→ PROBLEM REQUIREMENTS
Determine how many lines of the data include the word "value", and write only that number.

→ EXERCISE INPUTS
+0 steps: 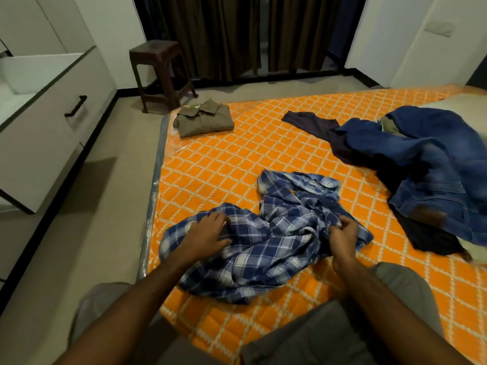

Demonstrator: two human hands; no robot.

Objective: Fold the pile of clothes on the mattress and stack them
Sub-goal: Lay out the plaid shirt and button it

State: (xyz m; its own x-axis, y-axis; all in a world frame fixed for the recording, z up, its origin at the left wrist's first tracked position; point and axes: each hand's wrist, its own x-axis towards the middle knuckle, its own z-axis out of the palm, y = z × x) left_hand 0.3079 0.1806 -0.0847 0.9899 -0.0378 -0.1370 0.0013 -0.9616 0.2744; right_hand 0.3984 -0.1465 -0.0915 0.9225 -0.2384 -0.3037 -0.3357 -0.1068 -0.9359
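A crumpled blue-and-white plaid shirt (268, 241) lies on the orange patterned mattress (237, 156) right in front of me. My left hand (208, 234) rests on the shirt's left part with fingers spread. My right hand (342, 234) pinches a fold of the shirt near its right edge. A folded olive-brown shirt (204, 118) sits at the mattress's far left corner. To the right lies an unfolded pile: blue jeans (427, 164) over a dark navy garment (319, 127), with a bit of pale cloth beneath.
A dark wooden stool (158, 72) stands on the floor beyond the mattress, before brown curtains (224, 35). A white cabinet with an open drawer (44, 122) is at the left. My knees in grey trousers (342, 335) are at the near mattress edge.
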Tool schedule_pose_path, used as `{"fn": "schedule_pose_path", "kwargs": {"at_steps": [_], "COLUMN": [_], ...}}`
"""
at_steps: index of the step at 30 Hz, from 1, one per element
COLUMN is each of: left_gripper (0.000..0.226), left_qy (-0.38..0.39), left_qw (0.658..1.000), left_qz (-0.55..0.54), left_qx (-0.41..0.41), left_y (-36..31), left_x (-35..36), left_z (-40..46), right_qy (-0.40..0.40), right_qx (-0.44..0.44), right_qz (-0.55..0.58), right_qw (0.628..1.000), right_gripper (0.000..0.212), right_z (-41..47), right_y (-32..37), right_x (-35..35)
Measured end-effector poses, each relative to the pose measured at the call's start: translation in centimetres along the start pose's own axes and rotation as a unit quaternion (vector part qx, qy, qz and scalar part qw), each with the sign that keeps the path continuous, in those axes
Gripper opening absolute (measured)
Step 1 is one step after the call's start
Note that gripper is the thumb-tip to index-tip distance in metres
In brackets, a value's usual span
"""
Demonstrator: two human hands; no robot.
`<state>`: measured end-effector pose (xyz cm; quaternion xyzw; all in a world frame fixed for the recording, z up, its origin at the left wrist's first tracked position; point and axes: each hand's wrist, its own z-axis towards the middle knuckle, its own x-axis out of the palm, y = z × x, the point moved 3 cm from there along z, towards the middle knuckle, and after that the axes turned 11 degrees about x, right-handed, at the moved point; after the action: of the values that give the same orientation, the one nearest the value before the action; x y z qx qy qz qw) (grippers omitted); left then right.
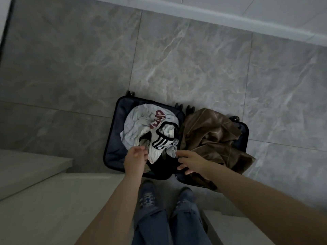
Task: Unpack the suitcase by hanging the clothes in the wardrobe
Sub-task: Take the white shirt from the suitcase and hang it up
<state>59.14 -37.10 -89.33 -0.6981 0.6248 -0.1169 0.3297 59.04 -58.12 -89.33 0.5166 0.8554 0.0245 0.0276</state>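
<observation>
Just beyond both hands' fingers (141, 149), clothes (155, 131), open suitcase (113, 131)

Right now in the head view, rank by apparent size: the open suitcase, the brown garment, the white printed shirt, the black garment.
1. open suitcase
2. brown garment, though it is crumpled
3. white printed shirt, somewhat smaller
4. black garment, partly hidden, so unsure

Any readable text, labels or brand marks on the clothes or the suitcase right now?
Dark red letters on the white shirt: folded and crumpled, not readable.
Neck tag inside the black-trimmed garment: too small to read.
Open suitcase and brown garment: no text visible.
</observation>
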Motion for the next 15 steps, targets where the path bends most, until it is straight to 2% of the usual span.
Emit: {"fn": "schedule_pose_path", "kwargs": {"at_steps": [4,7,10,12,15], "left_gripper": [0.018,0.019,0.022,0.022,0.019], "left_qy": [0.002,-0.03,-0.066,-0.068,-0.067], "left_qw": [1.0,0.998,0.995,0.993,0.991], "left_qz": [-0.021,-0.052,-0.071,-0.092,-0.104], "left_qx": [0.017,0.02,-0.004,-0.032,-0.047], "left_y": [2.9,5.5,9.2,11.3,13.1], "left_x": [0.2,-0.2,-0.1,0.5,0.9], "left_z": [3.2,4.8,6.5,7.1,7.0], "right_qy": [-0.034,-0.036,-0.04,-0.045,-0.009], "right_qx": [-0.047,-0.053,-0.045,-0.08,-0.116], "right_qz": [-0.03,-0.032,-0.06,-0.082,-0.042], "right_qw": [0.998,0.997,0.996,0.992,0.992], "right_gripper": [0.05,0.061,0.068,0.076,0.092], "right_z": [6.3,10.7,14.1,16.0,17.8], "right_y": [2.0,2.7,3.4,4.0,4.5], "right_x": [0.3,1.2,2.5,3.3,4.2]}}
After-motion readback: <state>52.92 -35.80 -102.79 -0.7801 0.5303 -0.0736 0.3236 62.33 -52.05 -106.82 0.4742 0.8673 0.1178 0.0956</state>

→ WRITTEN SOLUTION
2